» Task details:
Collect all lines below with the string "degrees".
Start of Block
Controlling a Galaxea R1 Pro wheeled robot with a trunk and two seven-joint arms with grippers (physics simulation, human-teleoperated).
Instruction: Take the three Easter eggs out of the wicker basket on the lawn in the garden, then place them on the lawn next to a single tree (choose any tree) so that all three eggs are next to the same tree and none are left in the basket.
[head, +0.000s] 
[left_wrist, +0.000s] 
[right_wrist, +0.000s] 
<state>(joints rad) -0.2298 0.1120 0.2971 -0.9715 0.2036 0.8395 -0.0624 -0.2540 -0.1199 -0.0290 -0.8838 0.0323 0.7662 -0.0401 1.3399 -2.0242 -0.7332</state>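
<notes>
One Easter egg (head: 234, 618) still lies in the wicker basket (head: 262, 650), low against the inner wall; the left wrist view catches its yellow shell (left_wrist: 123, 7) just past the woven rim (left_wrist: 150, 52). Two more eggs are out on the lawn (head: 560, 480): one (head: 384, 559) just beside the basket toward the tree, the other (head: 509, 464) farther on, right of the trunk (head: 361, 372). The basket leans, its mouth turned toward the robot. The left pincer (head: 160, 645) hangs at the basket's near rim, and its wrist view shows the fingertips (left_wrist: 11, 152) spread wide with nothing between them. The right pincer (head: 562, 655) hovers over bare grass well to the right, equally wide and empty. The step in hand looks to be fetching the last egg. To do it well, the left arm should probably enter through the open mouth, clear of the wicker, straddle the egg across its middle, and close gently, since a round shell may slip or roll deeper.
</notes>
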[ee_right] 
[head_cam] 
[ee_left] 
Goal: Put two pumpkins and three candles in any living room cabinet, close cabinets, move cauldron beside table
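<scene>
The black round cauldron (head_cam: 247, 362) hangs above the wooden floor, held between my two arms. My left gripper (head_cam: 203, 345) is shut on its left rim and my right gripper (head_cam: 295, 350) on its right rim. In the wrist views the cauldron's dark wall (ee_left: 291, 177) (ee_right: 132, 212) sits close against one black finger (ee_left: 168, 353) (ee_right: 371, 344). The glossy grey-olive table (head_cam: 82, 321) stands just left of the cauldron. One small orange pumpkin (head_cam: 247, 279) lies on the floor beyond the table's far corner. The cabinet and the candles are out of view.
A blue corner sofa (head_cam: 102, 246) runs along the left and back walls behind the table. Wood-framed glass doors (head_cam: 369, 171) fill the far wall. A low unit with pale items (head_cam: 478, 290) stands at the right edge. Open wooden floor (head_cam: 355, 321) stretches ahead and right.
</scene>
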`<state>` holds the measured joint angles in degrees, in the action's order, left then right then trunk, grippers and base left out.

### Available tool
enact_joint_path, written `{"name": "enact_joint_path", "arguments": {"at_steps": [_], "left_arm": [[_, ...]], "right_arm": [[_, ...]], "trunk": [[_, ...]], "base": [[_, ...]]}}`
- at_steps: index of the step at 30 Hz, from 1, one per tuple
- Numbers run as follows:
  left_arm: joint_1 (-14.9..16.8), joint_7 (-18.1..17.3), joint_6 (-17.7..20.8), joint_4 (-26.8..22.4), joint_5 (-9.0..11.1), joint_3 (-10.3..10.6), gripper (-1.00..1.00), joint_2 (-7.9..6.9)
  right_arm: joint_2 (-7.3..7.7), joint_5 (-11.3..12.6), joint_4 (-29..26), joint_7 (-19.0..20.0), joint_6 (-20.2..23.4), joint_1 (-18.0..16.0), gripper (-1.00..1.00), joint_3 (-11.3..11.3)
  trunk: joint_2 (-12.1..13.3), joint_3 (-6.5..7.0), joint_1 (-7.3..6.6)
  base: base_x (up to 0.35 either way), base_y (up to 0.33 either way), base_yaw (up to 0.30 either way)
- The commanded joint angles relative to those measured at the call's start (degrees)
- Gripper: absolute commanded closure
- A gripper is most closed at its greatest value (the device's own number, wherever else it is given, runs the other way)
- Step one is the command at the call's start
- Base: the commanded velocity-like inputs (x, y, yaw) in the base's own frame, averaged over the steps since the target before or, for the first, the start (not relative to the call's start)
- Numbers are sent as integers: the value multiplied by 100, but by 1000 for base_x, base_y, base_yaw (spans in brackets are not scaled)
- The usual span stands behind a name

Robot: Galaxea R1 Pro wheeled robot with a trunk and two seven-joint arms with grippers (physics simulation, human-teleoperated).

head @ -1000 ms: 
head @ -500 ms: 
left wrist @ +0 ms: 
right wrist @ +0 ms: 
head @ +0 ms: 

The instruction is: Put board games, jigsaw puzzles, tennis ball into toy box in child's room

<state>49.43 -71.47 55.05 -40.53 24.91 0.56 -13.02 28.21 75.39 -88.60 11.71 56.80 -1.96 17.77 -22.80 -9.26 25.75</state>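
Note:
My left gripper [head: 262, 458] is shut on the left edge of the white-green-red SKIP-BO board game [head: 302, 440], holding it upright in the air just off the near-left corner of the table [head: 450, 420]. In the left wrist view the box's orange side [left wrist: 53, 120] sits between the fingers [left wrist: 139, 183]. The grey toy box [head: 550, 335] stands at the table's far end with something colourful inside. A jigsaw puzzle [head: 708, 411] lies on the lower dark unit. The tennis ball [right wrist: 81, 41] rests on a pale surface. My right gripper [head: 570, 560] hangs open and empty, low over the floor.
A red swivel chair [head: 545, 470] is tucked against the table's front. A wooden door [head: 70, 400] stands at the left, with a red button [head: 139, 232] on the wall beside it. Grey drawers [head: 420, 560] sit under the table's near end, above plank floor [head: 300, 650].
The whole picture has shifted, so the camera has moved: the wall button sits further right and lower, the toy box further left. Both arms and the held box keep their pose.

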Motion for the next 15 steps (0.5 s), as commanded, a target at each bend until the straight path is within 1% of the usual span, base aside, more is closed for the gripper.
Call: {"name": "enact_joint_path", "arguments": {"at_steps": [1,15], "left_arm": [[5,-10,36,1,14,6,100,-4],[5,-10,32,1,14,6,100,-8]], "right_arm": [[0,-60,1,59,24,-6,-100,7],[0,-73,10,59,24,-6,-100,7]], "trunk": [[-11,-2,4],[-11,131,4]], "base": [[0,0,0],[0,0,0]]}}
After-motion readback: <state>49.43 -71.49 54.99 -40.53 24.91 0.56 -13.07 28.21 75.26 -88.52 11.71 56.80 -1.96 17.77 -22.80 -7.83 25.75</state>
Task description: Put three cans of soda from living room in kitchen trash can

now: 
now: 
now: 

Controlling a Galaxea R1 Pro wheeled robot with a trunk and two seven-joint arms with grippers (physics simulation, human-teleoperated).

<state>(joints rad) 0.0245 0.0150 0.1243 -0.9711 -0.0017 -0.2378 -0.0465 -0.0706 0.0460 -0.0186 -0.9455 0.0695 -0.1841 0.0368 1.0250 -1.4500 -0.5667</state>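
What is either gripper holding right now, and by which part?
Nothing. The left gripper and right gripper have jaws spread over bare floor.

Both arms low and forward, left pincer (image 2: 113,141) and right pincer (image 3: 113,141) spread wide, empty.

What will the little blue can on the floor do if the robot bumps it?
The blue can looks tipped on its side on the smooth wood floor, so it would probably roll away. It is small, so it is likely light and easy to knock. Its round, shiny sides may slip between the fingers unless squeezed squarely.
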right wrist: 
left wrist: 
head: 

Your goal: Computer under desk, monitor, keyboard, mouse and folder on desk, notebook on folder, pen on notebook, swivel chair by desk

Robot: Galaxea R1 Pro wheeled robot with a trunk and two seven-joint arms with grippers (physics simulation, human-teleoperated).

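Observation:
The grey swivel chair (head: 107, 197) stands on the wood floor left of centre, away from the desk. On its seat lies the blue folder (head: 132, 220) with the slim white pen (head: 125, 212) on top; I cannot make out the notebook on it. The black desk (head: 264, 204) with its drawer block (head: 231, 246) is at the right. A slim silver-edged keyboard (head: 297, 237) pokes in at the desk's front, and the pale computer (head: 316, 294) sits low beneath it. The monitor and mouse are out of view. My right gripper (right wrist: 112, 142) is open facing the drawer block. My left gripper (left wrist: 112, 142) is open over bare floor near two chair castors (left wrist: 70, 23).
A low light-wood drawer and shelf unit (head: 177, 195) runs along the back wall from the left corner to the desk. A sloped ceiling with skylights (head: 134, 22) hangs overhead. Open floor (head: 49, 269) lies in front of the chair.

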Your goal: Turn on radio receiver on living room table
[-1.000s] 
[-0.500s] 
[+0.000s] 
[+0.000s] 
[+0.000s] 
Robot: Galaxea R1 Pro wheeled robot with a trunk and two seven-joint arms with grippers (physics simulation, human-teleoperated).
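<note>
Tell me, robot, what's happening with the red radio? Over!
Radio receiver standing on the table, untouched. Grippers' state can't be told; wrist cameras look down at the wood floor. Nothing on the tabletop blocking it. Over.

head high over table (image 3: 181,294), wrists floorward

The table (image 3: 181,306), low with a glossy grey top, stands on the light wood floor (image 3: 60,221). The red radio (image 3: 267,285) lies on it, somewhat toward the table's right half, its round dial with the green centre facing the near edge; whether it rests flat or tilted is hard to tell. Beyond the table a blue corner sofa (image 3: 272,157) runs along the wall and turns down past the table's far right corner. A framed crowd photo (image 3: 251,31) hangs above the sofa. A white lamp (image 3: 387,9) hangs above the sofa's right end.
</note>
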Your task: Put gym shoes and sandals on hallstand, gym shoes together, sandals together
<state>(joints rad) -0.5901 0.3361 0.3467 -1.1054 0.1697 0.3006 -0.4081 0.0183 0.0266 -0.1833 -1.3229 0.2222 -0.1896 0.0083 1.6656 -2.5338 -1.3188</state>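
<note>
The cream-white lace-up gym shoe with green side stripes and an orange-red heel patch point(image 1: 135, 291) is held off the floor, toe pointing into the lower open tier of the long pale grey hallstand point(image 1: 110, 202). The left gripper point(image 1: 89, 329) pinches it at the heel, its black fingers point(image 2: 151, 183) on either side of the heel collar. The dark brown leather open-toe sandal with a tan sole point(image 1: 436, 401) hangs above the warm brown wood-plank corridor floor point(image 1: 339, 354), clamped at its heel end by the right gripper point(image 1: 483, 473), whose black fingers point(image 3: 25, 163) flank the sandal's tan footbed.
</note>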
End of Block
» Written answer:
`<state>` holds the measured joint angles in degrees, in the action's order, left then right then trunk, grippers and base left out.
- The commanded joint angles relative to those measured at the call's start (degrees)

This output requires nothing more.